=== Section Start ===

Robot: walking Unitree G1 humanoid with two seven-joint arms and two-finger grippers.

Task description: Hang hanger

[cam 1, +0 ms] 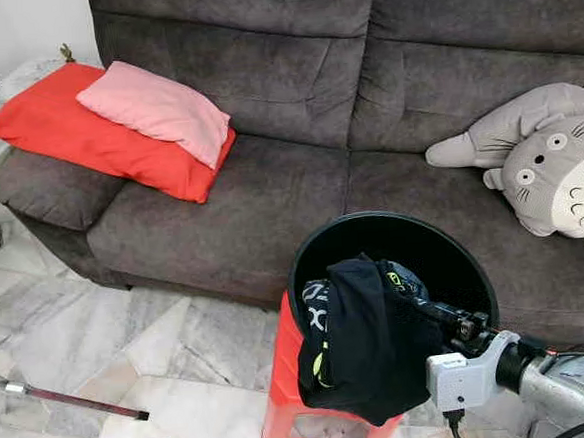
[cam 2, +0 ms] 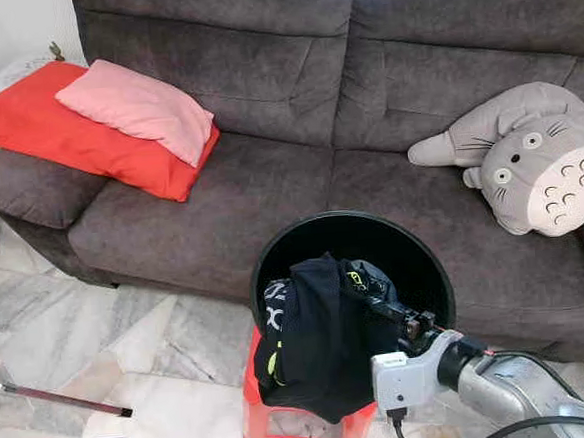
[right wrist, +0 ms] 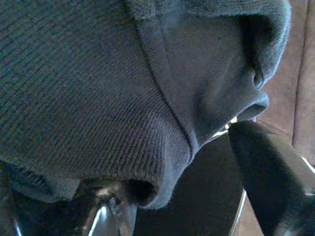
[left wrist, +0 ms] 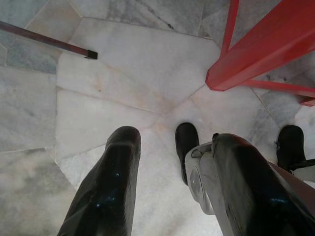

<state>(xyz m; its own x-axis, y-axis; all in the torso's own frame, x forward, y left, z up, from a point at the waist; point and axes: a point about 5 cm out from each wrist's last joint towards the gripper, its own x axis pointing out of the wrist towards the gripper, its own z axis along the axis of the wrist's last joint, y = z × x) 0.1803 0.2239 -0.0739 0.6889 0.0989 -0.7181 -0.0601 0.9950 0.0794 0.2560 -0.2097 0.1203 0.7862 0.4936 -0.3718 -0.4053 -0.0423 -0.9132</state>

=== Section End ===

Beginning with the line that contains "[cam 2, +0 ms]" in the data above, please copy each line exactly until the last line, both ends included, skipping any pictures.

#### Result for this task:
[cam 2, +0 ms] 
[right wrist, +0 ms] 
[left wrist, +0 ms] 

<state>(xyz m; its own x-axis, y-axis; all in the torso's own frame, x forward, y left, z up, from a point at the waist; point and axes: a point about 5 cm out from each wrist's last joint towards the gripper, its own x axis pointing out of the wrist towards the gripper, its own z axis along the axis of the wrist's last joint, y = z × x) 0.1803 0.2239 -0.0739 0.6889 0.0989 -0.7181 -0.0601 0.9950 0.0794 0.2560 -0.2097 0.1203 0.7862 0.4936 -0.3718 -0.4053 -0.0423 -0.9132</state>

The output has been given in full.